Yes, but in real life blame doesn't matter. What matters is the alternative (a hardwired credit card terminal or cash) would've worked, and this didn't.
I mean, if the wifi didn't work the credit card terminal likely might not have either. I've had issues tons of times in remote places with credit card readers.
And cash is cash, but I don't think crypto is really competing with cash, more with cash-alternatives (like credit cards, venmo etc.)
If you were going to talk about the beginning of the movement, and then compare it to a credit card.
. Consider his this would have worked at the beginning of the credit card movement. You would have pulled out your triplicate form and your credit card imprinter and basically made your IOUs that way... And then mailed them in!
You can build a transaction and sign it in Bitcoin without sending it though. It just that they weren't ready for that, and probably were not interested in doing it that way either.
I think commenter is suggesting a non custodial wallet with internet access would work fine, which is true. The problem seemed to be cell signal, not internet, as they were able to use the coinbase app or website.
Not disagreeing with any of you but a blockchain payment terminal that’s itself connected to the internet could technically receive your signed transaction from your (offline) phone and then submit it to the network on your behalf.

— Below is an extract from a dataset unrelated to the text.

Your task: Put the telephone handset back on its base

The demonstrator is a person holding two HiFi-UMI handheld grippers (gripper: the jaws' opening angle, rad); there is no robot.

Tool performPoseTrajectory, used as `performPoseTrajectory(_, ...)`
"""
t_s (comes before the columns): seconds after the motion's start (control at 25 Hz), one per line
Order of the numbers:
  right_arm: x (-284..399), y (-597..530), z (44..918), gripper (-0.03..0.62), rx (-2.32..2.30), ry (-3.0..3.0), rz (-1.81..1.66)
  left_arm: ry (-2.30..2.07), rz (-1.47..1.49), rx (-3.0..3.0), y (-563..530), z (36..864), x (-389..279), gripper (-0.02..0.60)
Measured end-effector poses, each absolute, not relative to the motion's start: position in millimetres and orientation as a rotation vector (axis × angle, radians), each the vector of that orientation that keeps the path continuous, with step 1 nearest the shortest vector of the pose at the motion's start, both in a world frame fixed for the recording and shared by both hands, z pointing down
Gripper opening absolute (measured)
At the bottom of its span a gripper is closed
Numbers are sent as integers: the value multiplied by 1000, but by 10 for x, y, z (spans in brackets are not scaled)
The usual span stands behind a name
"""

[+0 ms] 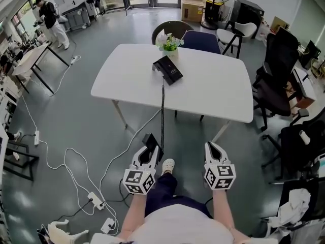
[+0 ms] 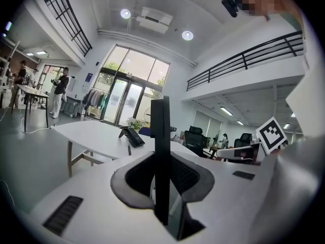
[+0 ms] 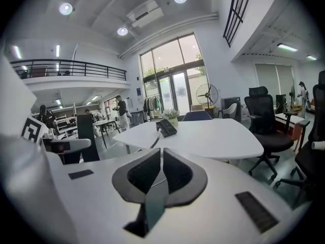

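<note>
The black telephone base (image 1: 168, 69) lies on the white table (image 1: 218, 90), near its far edge and beside a small plant (image 1: 170, 42). A dark coiled cord (image 1: 163, 111) runs from the base over the near table edge to the black handset (image 1: 151, 142). My left gripper (image 1: 151, 149) is shut on that handset and holds it low, well short of the table. In the left gripper view the handset (image 2: 162, 151) stands upright between the pads, with the base (image 2: 133, 136) far ahead. My right gripper (image 1: 213, 149) is shut and holds nothing; its own view shows the base (image 3: 166, 127) far off.
Chairs stand behind the table (image 1: 201, 40), and black office chairs (image 1: 277, 80) crowd its right side. White cables and power strips (image 1: 95, 200) trail over the floor at the left. A person (image 1: 51, 22) stands far off at the back left by other desks.
</note>
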State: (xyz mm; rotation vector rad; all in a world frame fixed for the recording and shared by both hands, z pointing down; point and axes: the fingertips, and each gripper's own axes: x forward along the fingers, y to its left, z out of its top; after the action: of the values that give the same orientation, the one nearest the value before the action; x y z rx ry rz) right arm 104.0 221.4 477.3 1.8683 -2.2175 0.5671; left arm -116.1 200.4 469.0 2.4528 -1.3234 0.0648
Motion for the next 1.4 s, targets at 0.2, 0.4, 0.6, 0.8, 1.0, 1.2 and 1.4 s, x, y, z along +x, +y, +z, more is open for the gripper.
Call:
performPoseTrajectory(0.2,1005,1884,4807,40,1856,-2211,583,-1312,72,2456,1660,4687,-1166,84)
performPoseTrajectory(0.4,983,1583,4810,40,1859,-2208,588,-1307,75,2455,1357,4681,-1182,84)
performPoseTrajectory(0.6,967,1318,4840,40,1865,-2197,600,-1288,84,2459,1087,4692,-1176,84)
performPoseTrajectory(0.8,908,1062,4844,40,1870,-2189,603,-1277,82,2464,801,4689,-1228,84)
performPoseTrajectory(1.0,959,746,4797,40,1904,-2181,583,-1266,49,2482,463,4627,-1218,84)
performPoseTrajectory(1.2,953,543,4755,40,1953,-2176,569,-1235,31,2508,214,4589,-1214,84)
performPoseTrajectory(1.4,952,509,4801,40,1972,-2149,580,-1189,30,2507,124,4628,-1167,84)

The balance on your phone wouldn’t update until it itself gets back onto the network and resyncs its state with the blockchain.
The problem with that is, these networks are rather convoluted and are basically unusable for most people without relying on exchanges or other similar services.
It's no different than doing it over an exchange... The same fields are available on an application wallets and on an exchange. There's nothing convoluted there.
> if the people in the vanguard of this movement can't figure this out
the people “in the vanguard of [the cryptocurrency] movement” absolutely use non-custodial wallets (SW or HW). the part of this story where “the vanguard” is using custodial wallets is the least believable.
the average speculator, sure — they’ll go with whatever’s easiest for them, which is probably to keep their crypto on the exchange. “vanguard” users? lmao.
Then 90% of people don't get crypto or don't care. Which seems to be true. They just keep it in their coinbase or robinhood account and wait for the price to go (back) up until they sell.
And cash is cash, but I don't think crypto is really competing with cash, more with cash-alternatives (like credit cards, venmo etc.)